Нильс чувствовал себя на занятии по катехизации, и это было не самое приятное чувство.
— Что ему повезло?
Розенберг триумфально покачал головой.
— Что ему нужно начать грешить! Потому что Бог должен спасти грешников. Грешников, а не тех, кто уже спасен.

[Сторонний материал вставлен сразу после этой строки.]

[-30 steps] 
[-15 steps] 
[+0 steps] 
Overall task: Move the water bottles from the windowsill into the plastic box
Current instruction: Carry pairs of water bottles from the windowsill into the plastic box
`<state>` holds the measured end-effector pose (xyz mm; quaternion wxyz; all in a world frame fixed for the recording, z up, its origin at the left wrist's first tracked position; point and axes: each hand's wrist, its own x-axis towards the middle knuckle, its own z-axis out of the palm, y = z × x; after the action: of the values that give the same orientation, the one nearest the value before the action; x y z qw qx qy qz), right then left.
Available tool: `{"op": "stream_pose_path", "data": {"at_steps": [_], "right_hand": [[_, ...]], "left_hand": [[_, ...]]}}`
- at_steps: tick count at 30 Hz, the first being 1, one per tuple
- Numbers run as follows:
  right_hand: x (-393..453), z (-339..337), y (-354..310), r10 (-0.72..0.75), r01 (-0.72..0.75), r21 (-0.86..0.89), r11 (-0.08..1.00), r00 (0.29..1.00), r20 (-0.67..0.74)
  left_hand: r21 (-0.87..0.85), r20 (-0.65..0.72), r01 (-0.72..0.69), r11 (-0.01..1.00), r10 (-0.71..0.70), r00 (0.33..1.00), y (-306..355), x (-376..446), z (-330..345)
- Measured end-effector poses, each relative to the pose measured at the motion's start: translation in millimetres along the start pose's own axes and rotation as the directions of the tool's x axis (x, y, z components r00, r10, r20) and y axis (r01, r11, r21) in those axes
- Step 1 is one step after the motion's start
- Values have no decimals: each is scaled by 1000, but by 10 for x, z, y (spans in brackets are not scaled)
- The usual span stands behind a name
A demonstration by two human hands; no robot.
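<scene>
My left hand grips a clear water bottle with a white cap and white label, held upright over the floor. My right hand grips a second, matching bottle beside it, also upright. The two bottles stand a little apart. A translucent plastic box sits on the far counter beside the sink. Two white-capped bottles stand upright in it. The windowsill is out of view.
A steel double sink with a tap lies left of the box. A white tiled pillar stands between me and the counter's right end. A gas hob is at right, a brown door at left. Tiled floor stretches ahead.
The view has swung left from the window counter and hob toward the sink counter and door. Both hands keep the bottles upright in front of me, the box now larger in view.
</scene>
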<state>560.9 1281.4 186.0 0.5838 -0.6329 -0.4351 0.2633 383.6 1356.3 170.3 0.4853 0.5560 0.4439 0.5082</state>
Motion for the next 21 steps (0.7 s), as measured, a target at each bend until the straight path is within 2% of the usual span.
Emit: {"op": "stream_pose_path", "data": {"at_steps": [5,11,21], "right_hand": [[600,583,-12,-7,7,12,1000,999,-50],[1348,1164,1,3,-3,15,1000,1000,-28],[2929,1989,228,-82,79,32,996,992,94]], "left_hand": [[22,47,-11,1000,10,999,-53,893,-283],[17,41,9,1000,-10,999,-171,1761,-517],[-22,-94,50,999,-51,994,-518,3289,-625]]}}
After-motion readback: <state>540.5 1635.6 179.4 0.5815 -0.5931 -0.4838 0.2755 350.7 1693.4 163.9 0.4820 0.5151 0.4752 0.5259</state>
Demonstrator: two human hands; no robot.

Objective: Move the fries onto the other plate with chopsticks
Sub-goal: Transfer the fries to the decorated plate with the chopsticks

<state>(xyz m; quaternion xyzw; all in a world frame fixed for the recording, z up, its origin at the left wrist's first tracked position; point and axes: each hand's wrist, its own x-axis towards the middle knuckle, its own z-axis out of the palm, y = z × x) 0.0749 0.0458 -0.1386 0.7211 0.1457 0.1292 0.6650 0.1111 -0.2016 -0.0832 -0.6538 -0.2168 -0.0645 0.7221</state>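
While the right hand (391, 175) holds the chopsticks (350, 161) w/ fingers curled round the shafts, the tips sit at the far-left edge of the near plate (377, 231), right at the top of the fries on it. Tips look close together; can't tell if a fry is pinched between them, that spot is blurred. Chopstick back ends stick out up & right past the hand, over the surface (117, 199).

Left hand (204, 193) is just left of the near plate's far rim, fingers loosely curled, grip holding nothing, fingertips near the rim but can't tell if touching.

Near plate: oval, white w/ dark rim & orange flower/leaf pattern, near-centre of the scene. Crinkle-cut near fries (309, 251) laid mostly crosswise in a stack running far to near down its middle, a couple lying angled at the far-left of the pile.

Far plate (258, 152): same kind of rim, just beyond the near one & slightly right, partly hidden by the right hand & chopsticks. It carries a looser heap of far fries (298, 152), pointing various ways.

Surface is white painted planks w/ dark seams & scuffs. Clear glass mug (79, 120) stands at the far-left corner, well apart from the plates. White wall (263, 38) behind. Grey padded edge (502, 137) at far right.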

Орган замолчал на минутку. Пара туристов вошла в церковь, осматриваясь вокруг с любопытством и сознанием выполненного долга. Розенберг явно собирался рассказать Нильсу что-то еще, но выжидал, пока улетучится органное эхо.
— У евреев есть миф о праведниках. Вы о нем не слыхали?
— Я никогда особенно не разбирался в религии. — Он тут же понял, как это прозвучало, и прибавил, извиняясь: — И это я говорю священнику…
Розенберг продолжал, никак не реагируя на слова Нильса, а будто бы читая с кафедры воскресную проповедь:
— Миф о том, что тридцать шесть праведников обеспечивают выживание всего человечества.